National organization defends LSU prof fired for spicy language, risque jokes
The top national organization of university professors on Tuesday urged LSU President and Chancellor F. King Alexander to reconsider the recent firing of associate professor Teresa Buchanan, saying it places the university well outside of the "mainstream of our secular research universities." The LSU Board of Supervisors on June 19 carried out Alexander's recommendation to terminate the 20-year veteran of LSU for using curse words and for telling the occasional sexually themed joke to undergraduate students. Her behavior created what university administrators described as a "hostile learning environment" that amounted to sexual harassment.

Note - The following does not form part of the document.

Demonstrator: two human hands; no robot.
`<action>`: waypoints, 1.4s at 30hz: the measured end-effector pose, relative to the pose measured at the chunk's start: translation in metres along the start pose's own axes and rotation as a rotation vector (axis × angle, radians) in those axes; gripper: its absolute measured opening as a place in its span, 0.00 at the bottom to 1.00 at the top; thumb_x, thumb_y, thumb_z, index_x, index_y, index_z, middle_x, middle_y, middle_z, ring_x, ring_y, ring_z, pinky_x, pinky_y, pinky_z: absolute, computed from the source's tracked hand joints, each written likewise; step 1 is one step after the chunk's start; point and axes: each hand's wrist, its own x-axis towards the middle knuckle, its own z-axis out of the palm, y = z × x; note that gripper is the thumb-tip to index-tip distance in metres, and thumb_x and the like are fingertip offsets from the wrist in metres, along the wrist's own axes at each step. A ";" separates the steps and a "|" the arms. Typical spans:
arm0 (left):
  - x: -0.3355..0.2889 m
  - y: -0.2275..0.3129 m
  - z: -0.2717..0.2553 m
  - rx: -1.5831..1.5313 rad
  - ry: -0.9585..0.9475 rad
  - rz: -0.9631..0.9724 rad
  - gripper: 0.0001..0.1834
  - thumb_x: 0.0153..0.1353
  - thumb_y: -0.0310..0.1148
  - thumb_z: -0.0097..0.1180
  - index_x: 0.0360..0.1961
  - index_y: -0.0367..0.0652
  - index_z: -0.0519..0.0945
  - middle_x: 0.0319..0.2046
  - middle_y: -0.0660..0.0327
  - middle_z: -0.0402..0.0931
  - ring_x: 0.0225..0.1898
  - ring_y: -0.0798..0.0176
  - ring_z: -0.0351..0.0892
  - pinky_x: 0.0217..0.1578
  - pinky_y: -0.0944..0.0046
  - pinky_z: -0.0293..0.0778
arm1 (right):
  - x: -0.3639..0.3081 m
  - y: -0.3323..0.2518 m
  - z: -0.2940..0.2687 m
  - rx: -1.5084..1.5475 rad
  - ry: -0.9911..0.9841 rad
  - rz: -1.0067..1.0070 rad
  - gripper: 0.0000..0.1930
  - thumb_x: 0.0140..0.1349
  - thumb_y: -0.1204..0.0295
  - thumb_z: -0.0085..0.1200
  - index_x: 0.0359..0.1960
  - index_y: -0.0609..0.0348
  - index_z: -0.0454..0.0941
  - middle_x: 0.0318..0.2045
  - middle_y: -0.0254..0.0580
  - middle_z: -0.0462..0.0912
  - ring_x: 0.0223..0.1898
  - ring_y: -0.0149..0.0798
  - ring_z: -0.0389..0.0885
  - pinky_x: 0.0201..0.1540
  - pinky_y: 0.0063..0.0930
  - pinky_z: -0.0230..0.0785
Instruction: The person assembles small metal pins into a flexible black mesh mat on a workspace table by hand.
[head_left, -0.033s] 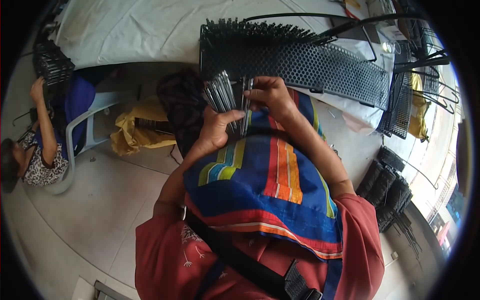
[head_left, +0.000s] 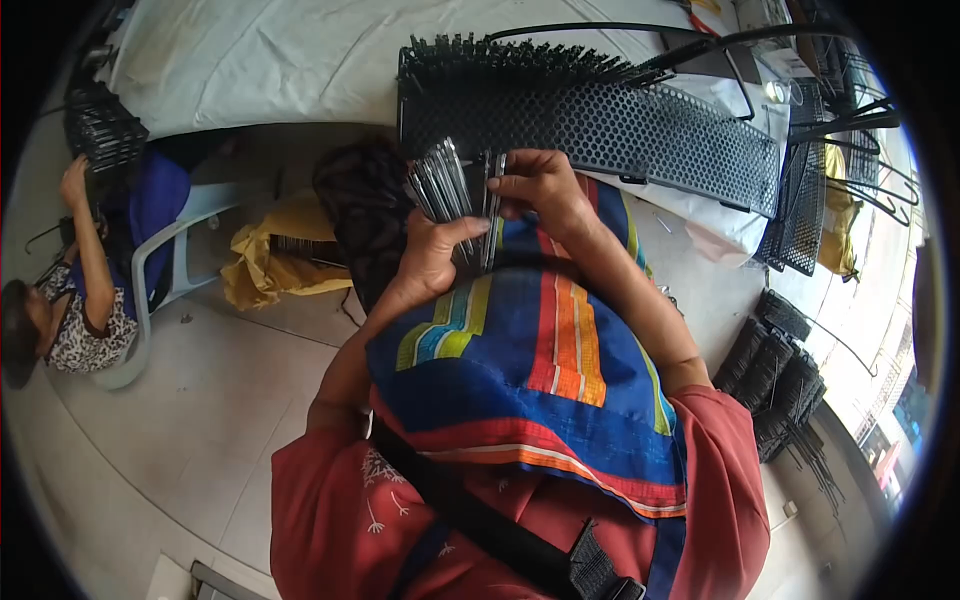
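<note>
- Nearest, a striped cloth covers the lap below both hands; a piece slipping from the fingers could drop into its folds, most likely if the grip loosens.
- On the left, the left hand is partly closed around a fanned bundle of thin metal pieces, its thumb stretched right toward the other hand. The bundle spreads at its far end, so a slack palm could let the outer pieces slide out.
- On the right, the right hand is closed in a pinch, thumb against fingers, on narrow upright metal strips; whether one or two, I cannot tell. The left thumb lies at or near their lower part; contact is unclear. Should the thumb and pinch push unevenly, the strips could twist or bend.
- Just beyond, a black perforated tray stands at the near edge of the table's white cover, with dark rods packed along its far left part. Knuckles raised carelessly could knock its near wall.
- Left of the hands and lower, a yellow sack lies open on the floor; pieces dropped that way could be lost among its creases.
</note>
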 end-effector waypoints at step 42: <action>0.005 0.027 -0.021 -0.159 -0.202 -0.173 0.14 0.53 0.24 0.56 0.43 0.37 0.77 0.36 0.60 0.79 0.38 0.67 0.80 0.40 0.68 0.77 | -0.036 -0.048 0.044 -1.370 -0.456 -0.997 0.12 0.45 0.70 0.55 0.33 0.59 0.77 0.32 0.42 0.74 0.30 0.42 0.79 0.31 0.36 0.73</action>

LSU is entering its third year under censure from the AAUP, which has more than 47,000 members nationwide, for the university's treatment of its faculty members.
Pat Allen, UGA's face for many in Athens, is stepping down
After a dozen years of tending to town-gown relations, Pat Allen is stepping down. Tuesday was the last day for Allen, the University of Georgia's director of community relations. It's the second retirement for Allen, 67, who came to UGA in January 2003. That was two years after he retired after a 26-year career with C&S Bank and its successors, a career that brought him to Athens from Augusta in 1985. About two years later, UGA began a search for a community relations director, at a time when tensions were rising between Athenians and the university over a couple of issues, including concerns that student housing was encroaching on Athens residential neighborhoods. Allen must have seemed ideal for the job.
Benefits for UGA same-sex couples? Regents will 'comply with law'
The Georgia Board of Regents stopped short of saying that legally married same-sex couples can now claim dependent and spousal benefits, such as health insurance, at the University of Georgia and state colleges and universities. But the board will obey the law, according to a statement. The U.S. Supreme Court ruled on Friday that all states must recognize same-sex marriages and overruled any state laws preventing same-sex couples from marrying. The ruling will apparently end the long struggle for domestic partner benefits at UGA and other state colleges, said UGA psychology professor Janet Frick, a leader in that fight for years. "Our ultimate goal had always been to get full benefits equally for all families," she said. "I think (the Supreme Court ruling) does accomplish that."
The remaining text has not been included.